* _Assigned task_:
Report each line from the data below that holds the word "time".

* _Dataset items_:
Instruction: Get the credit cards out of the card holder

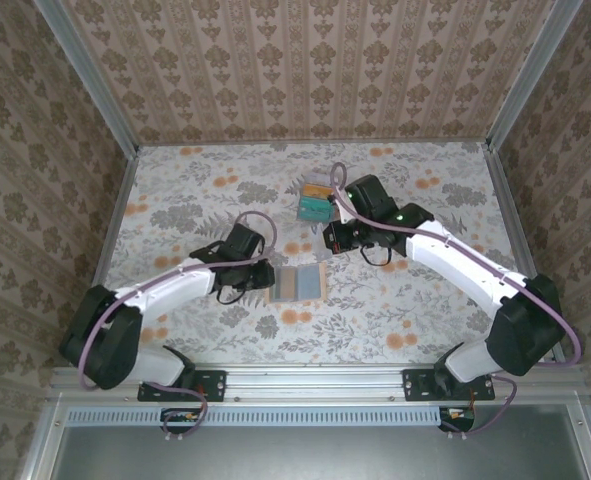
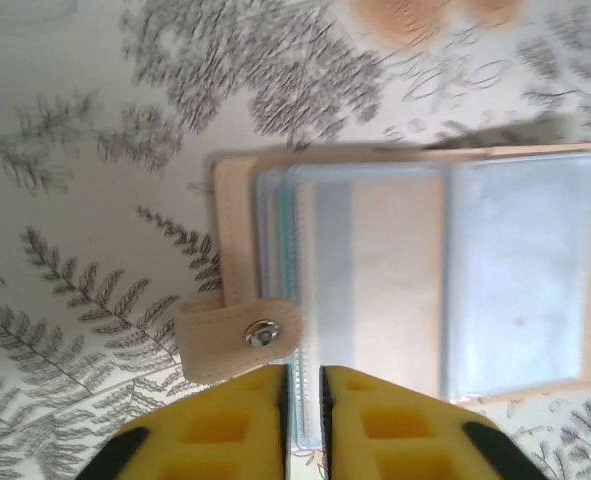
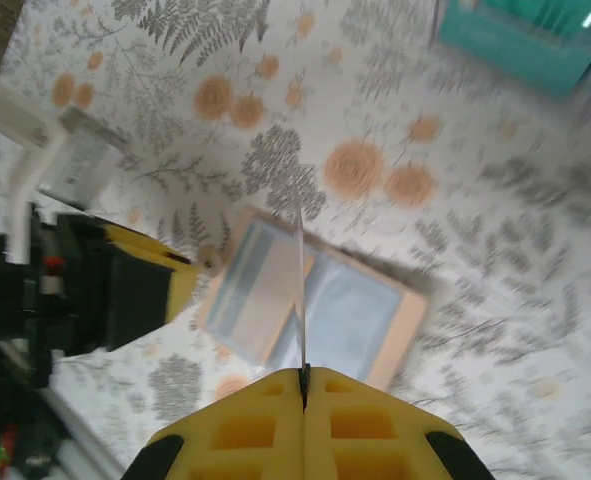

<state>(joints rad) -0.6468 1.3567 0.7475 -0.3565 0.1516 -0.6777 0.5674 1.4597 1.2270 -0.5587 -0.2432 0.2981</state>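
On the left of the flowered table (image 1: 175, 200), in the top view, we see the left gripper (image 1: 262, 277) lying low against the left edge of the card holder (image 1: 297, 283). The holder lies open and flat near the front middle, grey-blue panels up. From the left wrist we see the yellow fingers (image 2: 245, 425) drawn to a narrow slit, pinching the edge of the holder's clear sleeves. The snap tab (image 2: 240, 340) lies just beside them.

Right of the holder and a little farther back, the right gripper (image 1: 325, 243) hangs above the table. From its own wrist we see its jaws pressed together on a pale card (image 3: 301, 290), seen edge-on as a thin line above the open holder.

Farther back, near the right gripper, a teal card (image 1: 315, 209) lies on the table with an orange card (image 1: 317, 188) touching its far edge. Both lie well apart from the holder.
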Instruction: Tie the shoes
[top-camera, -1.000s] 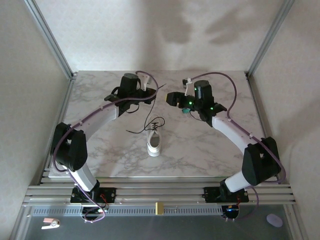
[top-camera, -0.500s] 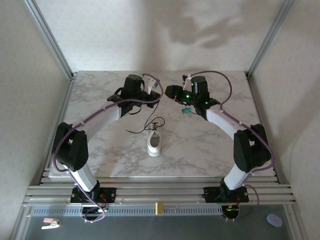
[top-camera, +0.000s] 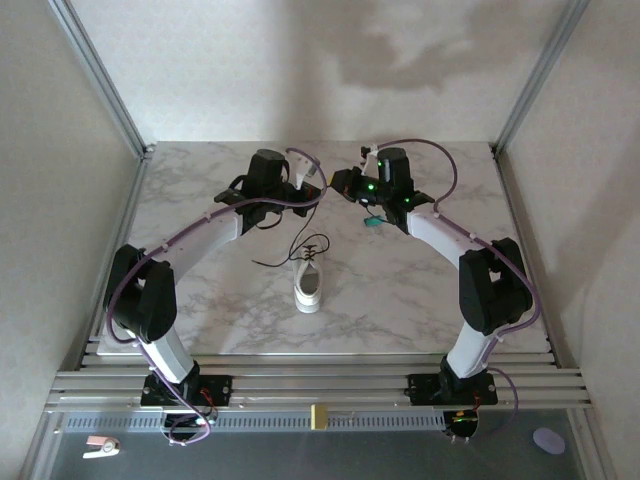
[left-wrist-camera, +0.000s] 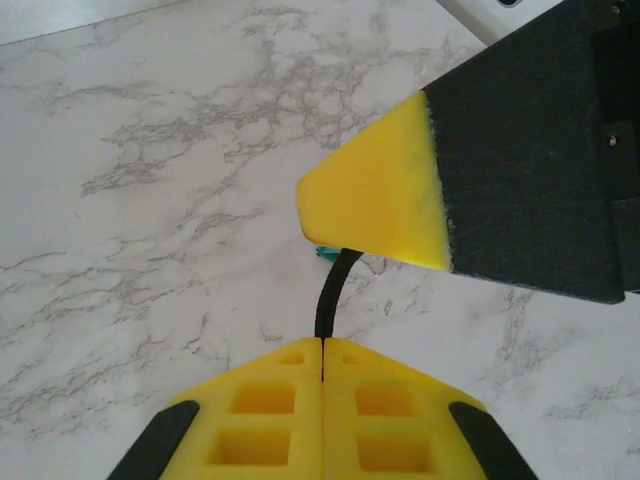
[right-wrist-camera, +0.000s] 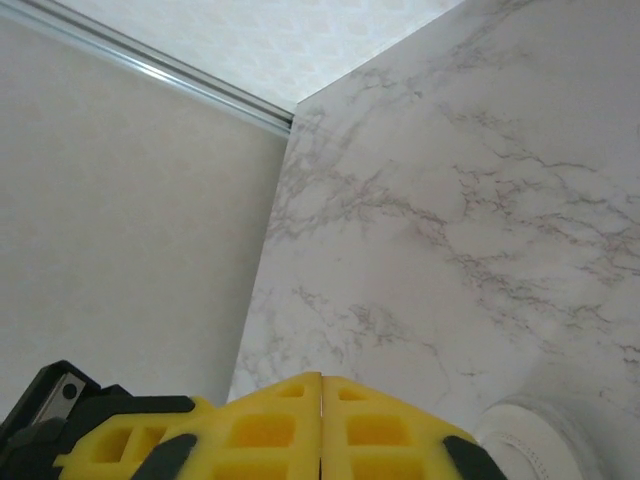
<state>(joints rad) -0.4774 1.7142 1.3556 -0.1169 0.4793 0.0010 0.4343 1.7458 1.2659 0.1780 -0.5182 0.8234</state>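
The sneaker (top-camera: 309, 287) lies around the middle of the tabletop (top-camera: 400, 300), a little nearer the near edge than the far one. Its length runs near-to-far and it is well apart from both side edges. Its black laces (top-camera: 310, 244) spill loose from the end towards the far edge. One strand trails across the marble towards the left edge, and a tangle sits just beyond the sneaker. Both arms reach inward and meet close to the far edge at about mid-width, their tips just beside each other. In the left wrist view the left gripper (left-wrist-camera: 322, 350) has its yellow fingers (left-wrist-camera: 270, 410) pressed together along a thin seam, clamped on a thin black lace (left-wrist-camera: 328, 297). The lace comes out of that seam and runs up to the yellow tip of the other arm's pincer. A small teal bit (left-wrist-camera: 323, 252) shows at that tip, beside the lace's upper end, and whether that tip touches the lace cannot be told. In its own wrist view the right gripper (right-wrist-camera: 320, 385) has its two yellow pads closed flush, with nothing seen between them. A white rounded rim sits at that view's lower right corner, cut off too much to tell what it is. A small green object (top-camera: 370, 224) rests on the tabletop just beside the right gripper, on its near side.
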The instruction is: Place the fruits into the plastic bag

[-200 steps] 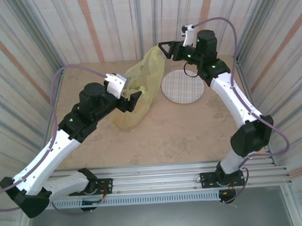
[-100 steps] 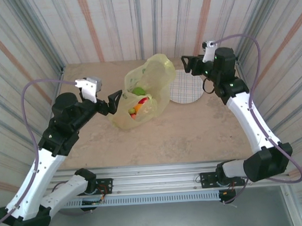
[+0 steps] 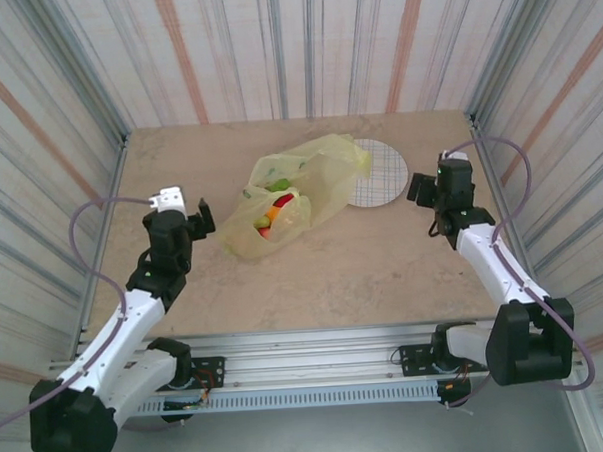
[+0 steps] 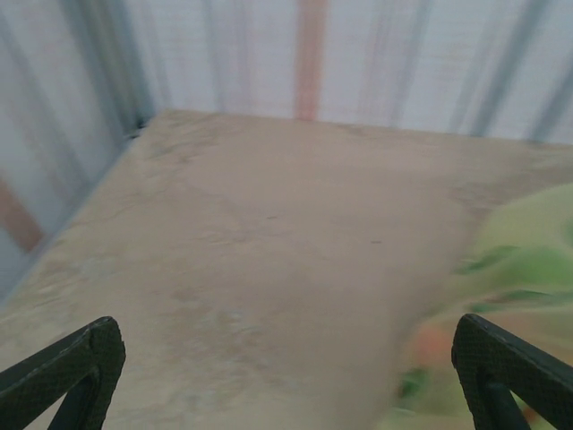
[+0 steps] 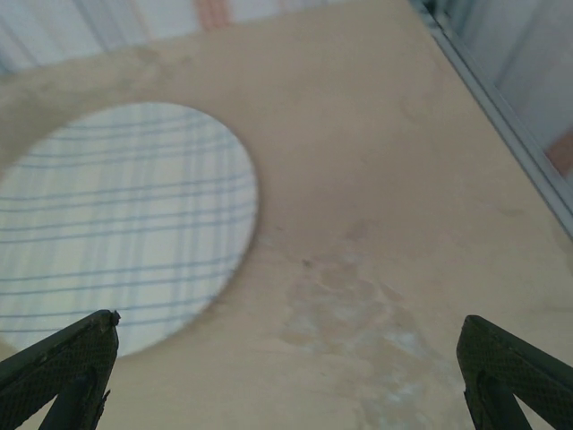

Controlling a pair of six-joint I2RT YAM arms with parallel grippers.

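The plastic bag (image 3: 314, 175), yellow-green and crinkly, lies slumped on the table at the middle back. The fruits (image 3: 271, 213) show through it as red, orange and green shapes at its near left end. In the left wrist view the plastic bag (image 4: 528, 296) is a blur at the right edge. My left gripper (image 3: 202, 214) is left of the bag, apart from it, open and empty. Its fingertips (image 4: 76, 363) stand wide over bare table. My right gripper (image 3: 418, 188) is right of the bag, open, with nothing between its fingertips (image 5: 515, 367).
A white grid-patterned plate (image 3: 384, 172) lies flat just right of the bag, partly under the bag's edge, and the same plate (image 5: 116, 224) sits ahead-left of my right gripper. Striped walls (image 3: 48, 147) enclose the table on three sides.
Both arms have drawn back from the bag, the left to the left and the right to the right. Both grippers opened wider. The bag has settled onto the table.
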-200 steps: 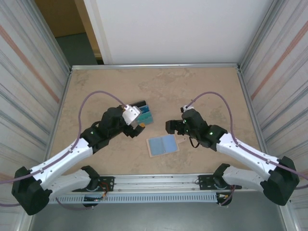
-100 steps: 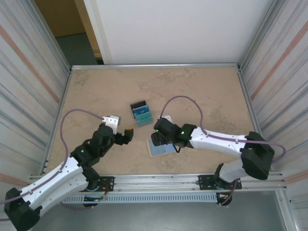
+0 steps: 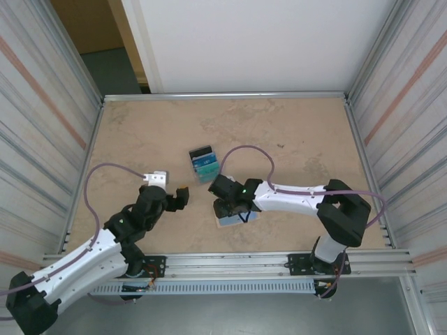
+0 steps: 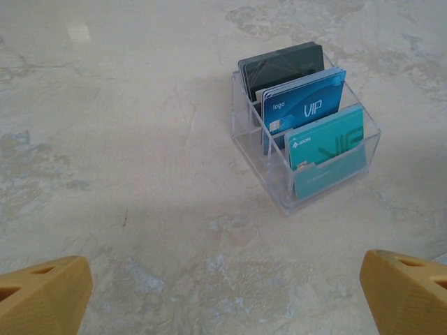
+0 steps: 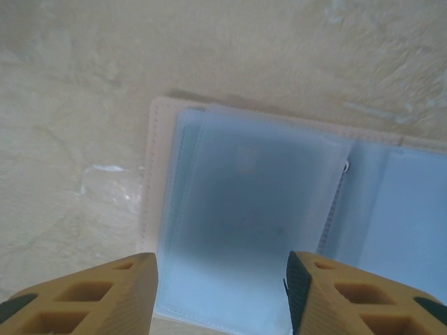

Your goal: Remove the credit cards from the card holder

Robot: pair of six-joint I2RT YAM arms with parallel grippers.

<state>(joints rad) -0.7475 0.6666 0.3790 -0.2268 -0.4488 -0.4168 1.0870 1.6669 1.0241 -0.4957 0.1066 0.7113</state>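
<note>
On the beige table (image 3: pixel 293 132), the card holder (image 5: pixel 258 209) looks light and floppy, best edge-pinched by the parted, empty right gripper (image 5: pixel 222 279).

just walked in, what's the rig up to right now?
The right gripper is down over the open card holder, which lies flat on the table. Its fingers stand apart astride a light-blue sleeve, nothing gripped yet. The left gripper hangs open off to the side, facing a clear tray that holds black, blue and teal cards.
</note>
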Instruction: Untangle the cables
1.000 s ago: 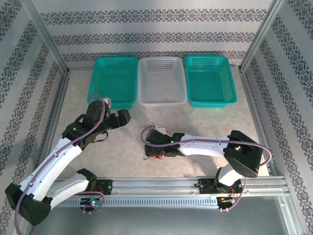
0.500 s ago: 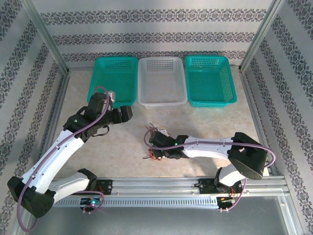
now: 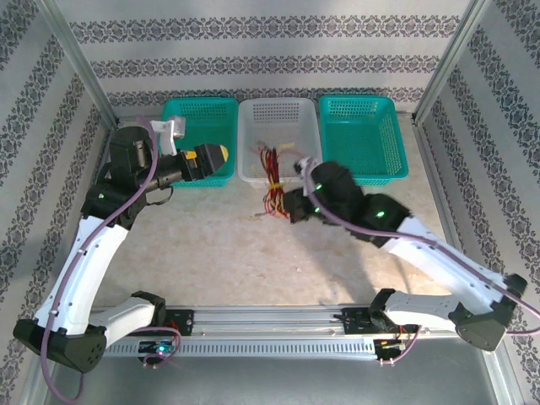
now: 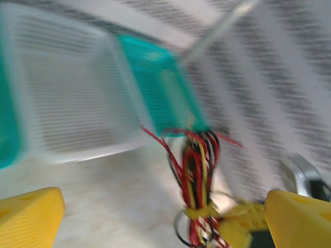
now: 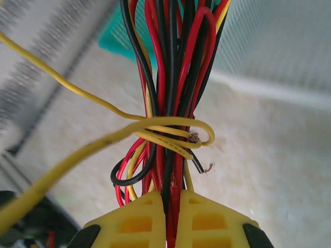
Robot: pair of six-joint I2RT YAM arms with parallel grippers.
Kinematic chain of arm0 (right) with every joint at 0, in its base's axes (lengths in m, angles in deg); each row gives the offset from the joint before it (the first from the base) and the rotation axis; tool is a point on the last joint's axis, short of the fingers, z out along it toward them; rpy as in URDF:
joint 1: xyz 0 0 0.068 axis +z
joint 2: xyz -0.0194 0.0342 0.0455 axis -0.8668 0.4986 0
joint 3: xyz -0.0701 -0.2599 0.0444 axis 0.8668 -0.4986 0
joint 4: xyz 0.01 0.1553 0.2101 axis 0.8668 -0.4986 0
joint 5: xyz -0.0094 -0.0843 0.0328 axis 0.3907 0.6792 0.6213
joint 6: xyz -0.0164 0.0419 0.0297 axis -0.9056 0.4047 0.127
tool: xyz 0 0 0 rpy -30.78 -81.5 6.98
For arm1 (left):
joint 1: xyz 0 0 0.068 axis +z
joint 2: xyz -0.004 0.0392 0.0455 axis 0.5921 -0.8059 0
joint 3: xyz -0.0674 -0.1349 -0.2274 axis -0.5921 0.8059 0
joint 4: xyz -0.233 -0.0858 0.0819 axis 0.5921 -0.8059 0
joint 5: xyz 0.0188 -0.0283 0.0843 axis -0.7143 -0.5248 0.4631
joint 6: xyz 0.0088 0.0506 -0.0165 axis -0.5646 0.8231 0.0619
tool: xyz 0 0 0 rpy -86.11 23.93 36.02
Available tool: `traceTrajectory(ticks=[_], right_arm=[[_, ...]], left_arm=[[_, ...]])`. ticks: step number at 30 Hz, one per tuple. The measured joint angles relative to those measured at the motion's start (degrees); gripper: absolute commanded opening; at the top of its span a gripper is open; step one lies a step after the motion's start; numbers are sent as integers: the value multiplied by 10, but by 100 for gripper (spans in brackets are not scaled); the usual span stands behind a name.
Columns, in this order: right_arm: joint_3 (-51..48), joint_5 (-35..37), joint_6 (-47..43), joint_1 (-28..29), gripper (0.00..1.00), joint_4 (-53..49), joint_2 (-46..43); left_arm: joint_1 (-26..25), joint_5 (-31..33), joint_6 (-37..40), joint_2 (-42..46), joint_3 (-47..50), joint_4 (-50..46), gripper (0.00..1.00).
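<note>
The cables (image 3: 272, 179) are one bundle of red, black and yellow wires, tied round the middle by a yellow wire. The bundle hangs in the air over the table just in front of the white basket (image 3: 279, 175). My right gripper (image 3: 293, 205) is shut on its lower end; in the right wrist view the fingers (image 5: 135, 223) pinch the cables (image 5: 170, 77) tightly. A loose yellow wire (image 5: 57, 77) loops off to the left. My left gripper (image 3: 218, 157) hangs open over the left teal basket (image 3: 181, 116), apart from the bundle. The cables (image 4: 199, 165) show blurred ahead of the left gripper (image 4: 163, 201).
Three baskets line the back: teal on the left, white in the middle, teal (image 3: 361, 139) on the right. Patterned walls and metal frame posts (image 3: 80, 59) enclose the table. A metal rail (image 3: 270, 319) runs along the near edge.
My right arm has lifted the bundle off the near table and carried it back toward the white basket. My left arm has risen and swung back-left over the left teal basket.
</note>
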Motion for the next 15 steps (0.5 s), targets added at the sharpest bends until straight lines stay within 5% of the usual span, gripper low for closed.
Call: traceTrajectory(ticks=[7, 15], right_arm=[[160, -187, -69, -74, 0, -77, 17], [180, -297, -84, -75, 0, -112, 79]], left_arm=[[-2, -140, -31, -9, -23, 97, 99], [-64, -173, -39, -54, -26, 135, 99]])
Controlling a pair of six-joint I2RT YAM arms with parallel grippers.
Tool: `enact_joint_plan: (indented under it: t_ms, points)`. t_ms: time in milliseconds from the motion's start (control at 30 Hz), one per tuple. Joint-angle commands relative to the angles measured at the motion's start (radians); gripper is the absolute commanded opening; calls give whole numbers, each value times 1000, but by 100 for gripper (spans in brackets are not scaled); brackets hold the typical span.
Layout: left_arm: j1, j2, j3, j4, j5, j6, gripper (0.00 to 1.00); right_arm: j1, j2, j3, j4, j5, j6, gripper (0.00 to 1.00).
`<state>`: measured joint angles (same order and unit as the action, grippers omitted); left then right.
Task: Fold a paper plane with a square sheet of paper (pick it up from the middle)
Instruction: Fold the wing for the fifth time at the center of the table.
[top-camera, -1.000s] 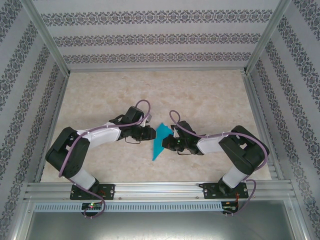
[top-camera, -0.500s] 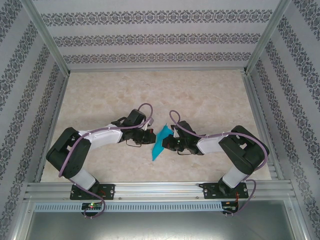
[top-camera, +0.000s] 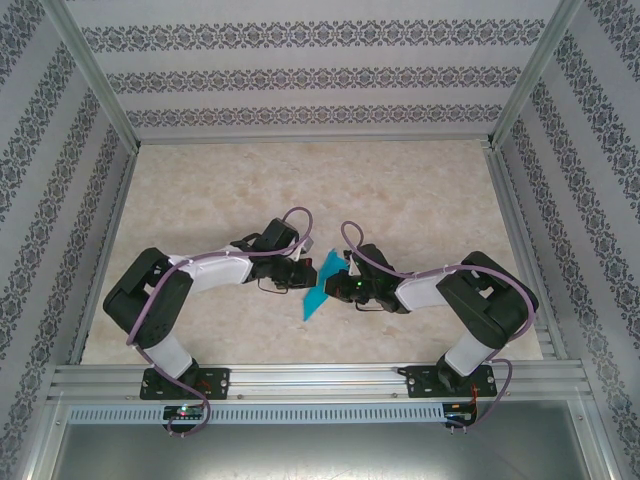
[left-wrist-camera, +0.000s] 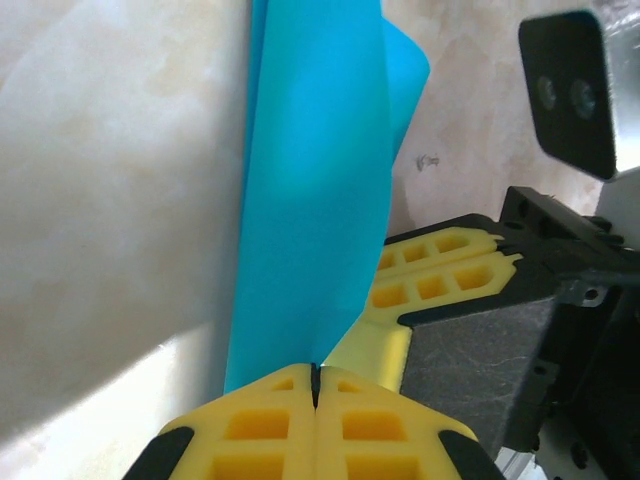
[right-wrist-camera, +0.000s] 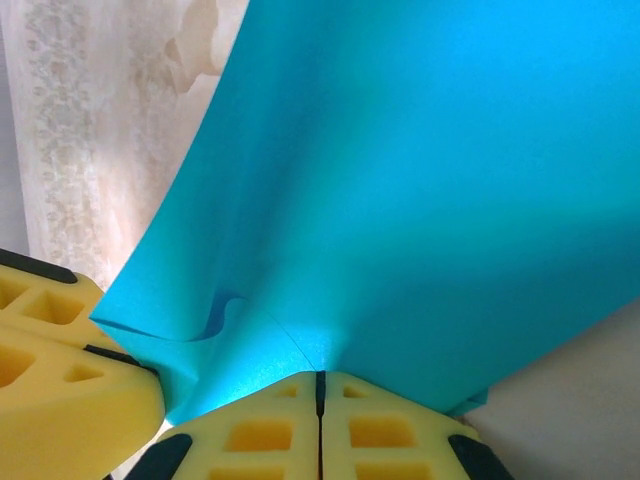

* _Result of the exercise_:
Tool: `enact_joint_plan: (indented under it: t_ms, points)`. t_ms: time in milliseconds from the motion's start (control at 30 Hz), one per tuple. Joint-angle commands relative to the angles measured at the motion's start (radians); gripper is the absolute commanded opening; calls give whole numbers, each value times 1000, but by 100 for gripper (spans in brackets are not scaled); brackets hold the typical span.
Instruction: Fold the wing for the fifth time at the center of the table.

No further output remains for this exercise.